Liverpool’s midfield – Is it really a problem?

The key emotion I’ve felt while watching Liverpool over the past few weeks is frustration. Since the Premier League resumed following the international break there has been a bit of a wobble in the form of a side that was, until last weekend following a 1-0 home defeat to Southampton, undefeated and on top of the league. That result was sandwiched between a 2-2 draw away at Swansea and a 1-0 defeat to Manchester United in the League Cup Third Round.

A battle between Iago Aspas and Victor Wanyama was only going to end one way

I wouldn’t say emergency sirens are ringing though, as the team are still performing well above expectations. I really can’t complain too much, especially considering this time last year The Reds in 14th place and already 11 points behind the then leaders, Chelsea.

However, there is still room to be slightly concerned about the performance of the side recently, especially in the midfield.

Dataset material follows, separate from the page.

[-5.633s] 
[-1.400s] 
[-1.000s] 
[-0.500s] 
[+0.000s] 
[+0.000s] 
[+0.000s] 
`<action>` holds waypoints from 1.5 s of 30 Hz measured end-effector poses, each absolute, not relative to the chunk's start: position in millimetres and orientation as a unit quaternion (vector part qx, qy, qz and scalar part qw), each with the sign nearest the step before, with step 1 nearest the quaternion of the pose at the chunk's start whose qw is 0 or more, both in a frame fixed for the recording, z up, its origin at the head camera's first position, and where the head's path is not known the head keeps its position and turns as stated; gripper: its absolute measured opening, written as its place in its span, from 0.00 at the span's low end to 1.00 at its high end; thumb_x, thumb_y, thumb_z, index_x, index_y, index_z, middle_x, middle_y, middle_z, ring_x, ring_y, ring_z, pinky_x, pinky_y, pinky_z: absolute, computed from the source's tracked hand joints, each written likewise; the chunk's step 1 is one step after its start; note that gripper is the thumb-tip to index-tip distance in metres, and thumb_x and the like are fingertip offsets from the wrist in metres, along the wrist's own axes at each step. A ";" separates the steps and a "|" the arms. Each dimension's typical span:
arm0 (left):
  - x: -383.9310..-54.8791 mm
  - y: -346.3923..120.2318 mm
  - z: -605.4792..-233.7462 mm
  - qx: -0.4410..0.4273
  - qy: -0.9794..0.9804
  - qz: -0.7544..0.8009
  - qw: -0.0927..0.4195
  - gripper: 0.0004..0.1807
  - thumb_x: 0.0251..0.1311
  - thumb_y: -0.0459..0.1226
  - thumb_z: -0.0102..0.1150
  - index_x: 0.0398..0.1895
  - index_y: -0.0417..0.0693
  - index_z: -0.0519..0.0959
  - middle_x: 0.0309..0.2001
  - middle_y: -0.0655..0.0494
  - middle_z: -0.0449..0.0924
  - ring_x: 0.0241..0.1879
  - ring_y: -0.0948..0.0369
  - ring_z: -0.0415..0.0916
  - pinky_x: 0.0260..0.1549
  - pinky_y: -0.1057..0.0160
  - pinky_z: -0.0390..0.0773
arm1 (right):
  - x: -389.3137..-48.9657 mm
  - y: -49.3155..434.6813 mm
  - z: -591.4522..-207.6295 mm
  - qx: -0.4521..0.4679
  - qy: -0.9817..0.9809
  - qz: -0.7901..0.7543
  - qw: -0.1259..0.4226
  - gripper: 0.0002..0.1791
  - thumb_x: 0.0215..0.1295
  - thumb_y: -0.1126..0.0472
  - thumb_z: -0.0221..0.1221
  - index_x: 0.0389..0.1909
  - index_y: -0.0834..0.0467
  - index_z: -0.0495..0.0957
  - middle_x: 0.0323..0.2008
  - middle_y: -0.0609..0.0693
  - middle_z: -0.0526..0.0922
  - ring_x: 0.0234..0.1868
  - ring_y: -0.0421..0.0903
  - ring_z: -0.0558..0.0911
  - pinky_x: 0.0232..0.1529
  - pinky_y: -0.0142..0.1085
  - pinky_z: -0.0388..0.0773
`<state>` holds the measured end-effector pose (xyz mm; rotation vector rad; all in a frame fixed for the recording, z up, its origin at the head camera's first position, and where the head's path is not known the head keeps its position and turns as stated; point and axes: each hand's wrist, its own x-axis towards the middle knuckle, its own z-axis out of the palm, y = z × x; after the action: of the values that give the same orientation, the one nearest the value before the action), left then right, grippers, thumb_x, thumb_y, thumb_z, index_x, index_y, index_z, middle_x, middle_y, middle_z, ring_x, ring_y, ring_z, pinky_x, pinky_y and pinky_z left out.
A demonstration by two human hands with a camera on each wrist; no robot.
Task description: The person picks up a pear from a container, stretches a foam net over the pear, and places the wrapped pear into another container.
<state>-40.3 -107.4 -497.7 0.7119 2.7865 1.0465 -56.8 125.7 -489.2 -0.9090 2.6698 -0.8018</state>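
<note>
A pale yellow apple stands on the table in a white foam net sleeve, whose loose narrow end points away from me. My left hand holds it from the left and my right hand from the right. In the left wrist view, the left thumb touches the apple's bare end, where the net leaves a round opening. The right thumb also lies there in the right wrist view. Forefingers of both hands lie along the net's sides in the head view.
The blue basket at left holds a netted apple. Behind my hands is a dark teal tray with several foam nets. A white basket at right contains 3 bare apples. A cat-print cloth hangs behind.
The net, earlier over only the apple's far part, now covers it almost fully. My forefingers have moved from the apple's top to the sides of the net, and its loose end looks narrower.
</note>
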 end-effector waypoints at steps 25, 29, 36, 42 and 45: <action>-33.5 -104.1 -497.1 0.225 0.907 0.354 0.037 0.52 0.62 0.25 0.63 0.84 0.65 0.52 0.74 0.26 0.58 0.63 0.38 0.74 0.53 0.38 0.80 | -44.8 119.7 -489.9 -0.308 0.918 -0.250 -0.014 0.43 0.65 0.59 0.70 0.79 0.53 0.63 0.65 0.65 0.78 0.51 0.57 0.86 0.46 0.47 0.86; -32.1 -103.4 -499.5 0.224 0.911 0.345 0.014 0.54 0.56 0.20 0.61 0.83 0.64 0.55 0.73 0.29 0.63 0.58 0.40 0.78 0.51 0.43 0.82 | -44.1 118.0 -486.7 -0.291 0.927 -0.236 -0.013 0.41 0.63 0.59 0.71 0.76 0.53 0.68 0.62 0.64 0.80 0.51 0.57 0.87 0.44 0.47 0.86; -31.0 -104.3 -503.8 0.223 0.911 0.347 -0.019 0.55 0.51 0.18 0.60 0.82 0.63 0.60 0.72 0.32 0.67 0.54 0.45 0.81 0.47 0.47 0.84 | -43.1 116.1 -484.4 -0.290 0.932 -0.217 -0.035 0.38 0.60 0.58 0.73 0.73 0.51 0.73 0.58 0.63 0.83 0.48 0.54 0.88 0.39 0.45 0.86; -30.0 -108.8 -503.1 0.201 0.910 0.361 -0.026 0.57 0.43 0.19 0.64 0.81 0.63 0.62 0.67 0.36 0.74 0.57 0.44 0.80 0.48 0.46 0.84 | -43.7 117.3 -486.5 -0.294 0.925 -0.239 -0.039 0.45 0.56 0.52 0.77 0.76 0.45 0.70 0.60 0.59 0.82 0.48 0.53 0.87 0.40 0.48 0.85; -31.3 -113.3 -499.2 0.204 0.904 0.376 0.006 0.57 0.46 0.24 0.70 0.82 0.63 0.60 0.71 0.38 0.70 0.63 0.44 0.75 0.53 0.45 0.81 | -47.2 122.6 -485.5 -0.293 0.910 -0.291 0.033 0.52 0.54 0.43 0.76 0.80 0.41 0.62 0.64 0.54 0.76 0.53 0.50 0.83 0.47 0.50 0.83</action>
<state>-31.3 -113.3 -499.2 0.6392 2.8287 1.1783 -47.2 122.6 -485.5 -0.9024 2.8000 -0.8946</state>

In the last three league games – the draw at the Liberty Stadium, the loss to Southampton and the victory against a newly freed from the wrath of Di Canio, Sunderland – it seemed like Liverpool struggled to deal with the pressure put upon them by the opposition’s midfield.

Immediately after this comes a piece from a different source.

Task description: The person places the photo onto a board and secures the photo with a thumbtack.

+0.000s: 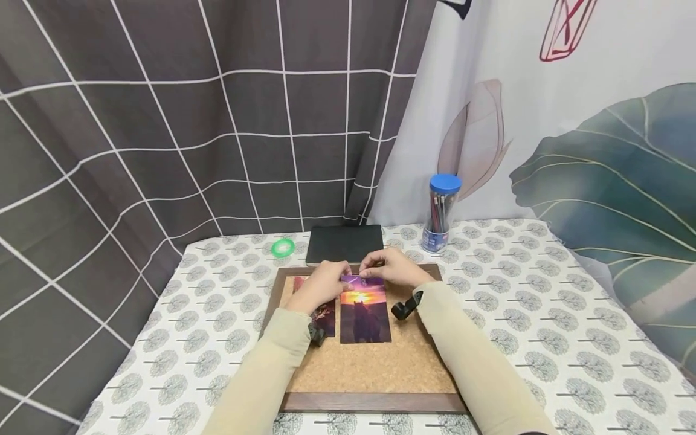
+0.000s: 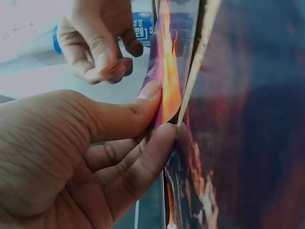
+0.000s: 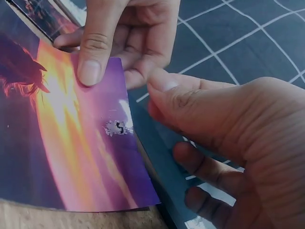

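Note:
A photo print of a horse before a purple and orange sunset lies over a wood-framed cork board. My left hand pinches its upper left part between thumb and fingers; the left wrist view shows that edge bent up. Near the print's top edge is a ragged pale mark with a dark spot. My right hand is beside the top edge, thumb and forefinger together; whether something small sits between them is hidden. A second, darker print lies to the left, partly under my left arm.
Behind the board lies a flat black item. A green ring, perhaps a tape roll, is to its left. At the back right stands a clear jar of pencils with a blue lid. Tree-patterned cloth covers the table.

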A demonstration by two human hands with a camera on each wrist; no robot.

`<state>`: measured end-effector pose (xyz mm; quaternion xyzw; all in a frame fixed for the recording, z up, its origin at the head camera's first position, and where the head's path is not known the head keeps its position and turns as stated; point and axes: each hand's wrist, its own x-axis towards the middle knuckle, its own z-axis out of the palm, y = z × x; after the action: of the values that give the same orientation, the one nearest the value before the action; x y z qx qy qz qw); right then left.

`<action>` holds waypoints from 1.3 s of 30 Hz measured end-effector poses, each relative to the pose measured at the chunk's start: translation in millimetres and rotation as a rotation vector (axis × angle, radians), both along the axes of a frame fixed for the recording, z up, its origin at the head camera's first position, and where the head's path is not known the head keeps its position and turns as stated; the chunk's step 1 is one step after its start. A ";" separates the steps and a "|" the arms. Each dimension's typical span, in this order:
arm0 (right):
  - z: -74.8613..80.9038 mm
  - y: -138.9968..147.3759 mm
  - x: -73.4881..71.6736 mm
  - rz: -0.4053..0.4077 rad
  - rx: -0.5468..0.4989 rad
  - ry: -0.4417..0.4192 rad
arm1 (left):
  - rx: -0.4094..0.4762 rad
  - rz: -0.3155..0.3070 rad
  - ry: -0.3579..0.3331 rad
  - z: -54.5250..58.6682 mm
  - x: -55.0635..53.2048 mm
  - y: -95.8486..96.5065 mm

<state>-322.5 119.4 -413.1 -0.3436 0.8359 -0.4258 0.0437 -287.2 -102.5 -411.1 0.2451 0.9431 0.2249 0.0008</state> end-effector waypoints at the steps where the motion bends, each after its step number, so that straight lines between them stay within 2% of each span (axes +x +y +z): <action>1: -4.7 0.0 0.5 0.012 0.017 -0.007 | -0.012 0.007 -0.003 -2.5 1.4 -0.4; 5: -13.6 0.8 1.3 0.019 0.028 0.008 | -0.015 0.031 -0.009 -8.4 3.5 -2.8; 13: -17.2 0.9 1.0 0.026 0.026 0.041 | 0.014 0.057 -0.066 -14.9 2.9 -7.5; 17: -20.4 0.4 1.4 0.032 0.029 0.049 | 0.018 0.059 -0.074 -16.8 2.0 -6.8; 21: -23.1 0.6 2.1 0.030 0.032 0.041 | 0.009 0.057 -0.080 -14.9 0.4 -3.6; 27: -24.5 0.6 -1.2 0.045 0.092 0.052 | -0.002 0.055 -0.086 -9.2 -6.8 1.0; 30: -22.6 2.5 -4.1 0.005 0.102 0.061 | 0.000 0.053 -0.070 -7.1 -10.1 2.1; 35: -23.7 4.3 -9.7 -0.051 0.091 0.011 | 0.002 0.065 -0.049 -5.5 -11.3 0.4; 39: -25.1 1.2 -8.7 -0.025 0.111 -0.019 | -0.012 0.076 -0.057 -7.9 -9.2 -3.0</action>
<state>-331.2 120.6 -438.2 -0.3261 0.8619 -0.3827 0.0653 -296.4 -105.5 -419.0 0.2026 0.9526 0.2259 0.0208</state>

One suggestion to the problem is that the side are missing the craft and creativity of Phillipe Coutinho, who is out with a shoulder injury. I am reluctant to agree as I feel Liverpool weren’t exactly bossing it with him in the central position against Swansea.

In my opinion, the decision to place Jordan Henderson on the right, whether it be RM in the 4-2-3-1 favoured until recently, or RWB in the 3-4-1-2 being toyed with in the past week or so, has had an effect on the side.

Henderson’s attributes are essential to Liverpool’s midfield in the new formation

It’s not that I am criticising Brendan Rodgers for this, not at all. The injury of Glen Johnson has left him short of a player perfect for the RWB position – Henderson is the only other person I see with the engine to fit into this challenging role, but that means we miss out on that same quality in the middle.

At the minute, it is as if the team is two units, the defence and the attack, with the wingbacks bombing up and down to attempt to link them up, but it really is not enough in this complex formation favoured by Serie A giants Juventus and Inter Milan.

If the opposition get the ball away from the attackers, it is very likely they will get in the areas surrounding the Liverpool box, such is the space left in the middle, especially when you take into account that either Gerrard or Lucas has gone forward to attempt to link up play.

Of course, a way to solve the problem of the space in the midfield in this case is to have your defensive line coming high up the field, even as high as the halfway line to compact the team and help to kettle the pressure, which was seen quite evidently in Liverpool’s season opener against Stoke, until half time at least.

This opens the possibility of a counter attack but in 3 of Mamadou Sakho, Kolo Toure, Daniel Agger, and a revitalised Martin Skrtel, it’s not as if they aren’t mobile enough to get back.

Back to Henderson though. Towards the end of last season it was obvious when he wasn’t playing, Liverpool missed the pressure he put upon the opposition defenders and midfield, as well as being someone who could link up play and chip in with a goal or two, something that has been lacked terribly of late, and I felt much more comfortable towards the end of the Sunderland game when he was moved to the middle and the central trio of Henderson, Gerrard and Lucas lined up along our back three.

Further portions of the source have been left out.